** DESCRIPTION OF THE TASK **
Could you retype the material, starting at its first line and ending with the line holding "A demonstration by", and keep the pictures out?

** EXERCISE DATA **
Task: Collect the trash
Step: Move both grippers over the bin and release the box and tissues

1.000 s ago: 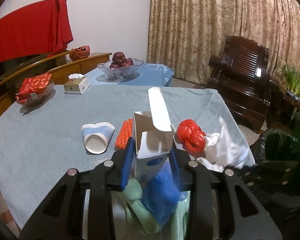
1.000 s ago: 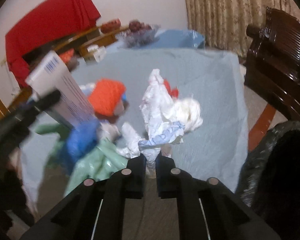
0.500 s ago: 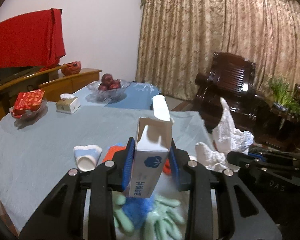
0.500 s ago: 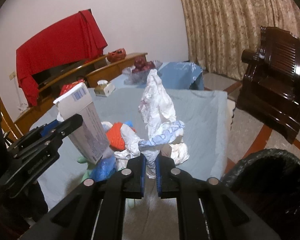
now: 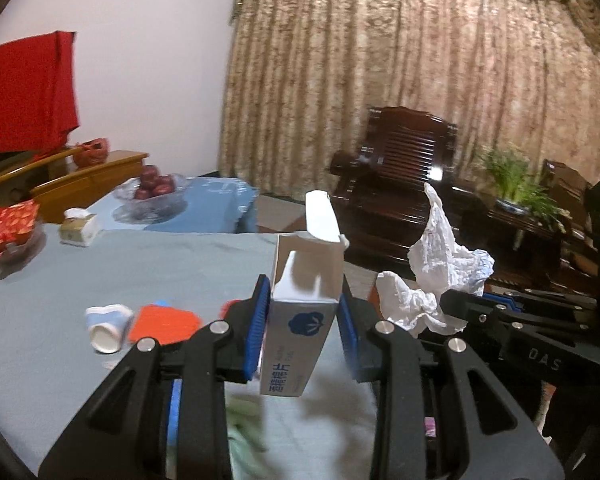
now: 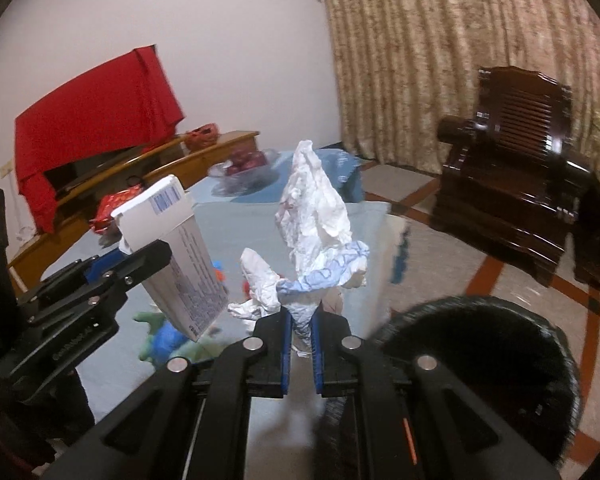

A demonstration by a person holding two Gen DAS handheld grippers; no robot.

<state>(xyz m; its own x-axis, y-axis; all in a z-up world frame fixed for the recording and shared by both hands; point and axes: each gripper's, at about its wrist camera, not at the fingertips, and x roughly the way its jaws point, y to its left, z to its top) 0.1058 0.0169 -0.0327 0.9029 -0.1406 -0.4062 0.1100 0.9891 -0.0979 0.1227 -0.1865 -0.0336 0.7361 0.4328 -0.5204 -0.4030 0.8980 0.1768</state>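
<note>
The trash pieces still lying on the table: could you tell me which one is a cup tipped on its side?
The white and blue paper cup, left of the orange piece; its open mouth faces the camera, the others are flat or crumpled.

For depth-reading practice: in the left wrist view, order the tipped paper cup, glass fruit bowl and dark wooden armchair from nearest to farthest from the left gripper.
1. Tipped paper cup, on the table, just left of the left gripper.
2. Glass fruit bowl, far left.
3. Dark wooden armchair, beyond the table.

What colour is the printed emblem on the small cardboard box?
Dark blue emblem on the white box; left wrist view.
</note>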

** ANSWER FOR THIS EXERCISE **
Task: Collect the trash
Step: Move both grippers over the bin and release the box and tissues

1.000 s ago: 
1.000 s ago: 
0.500 s ago: 
0.500 s ago: 
now: 
now: 

A demonstration by a person holding two Gen DAS handheld grippers; no robot.

Nothing further is required for this answer.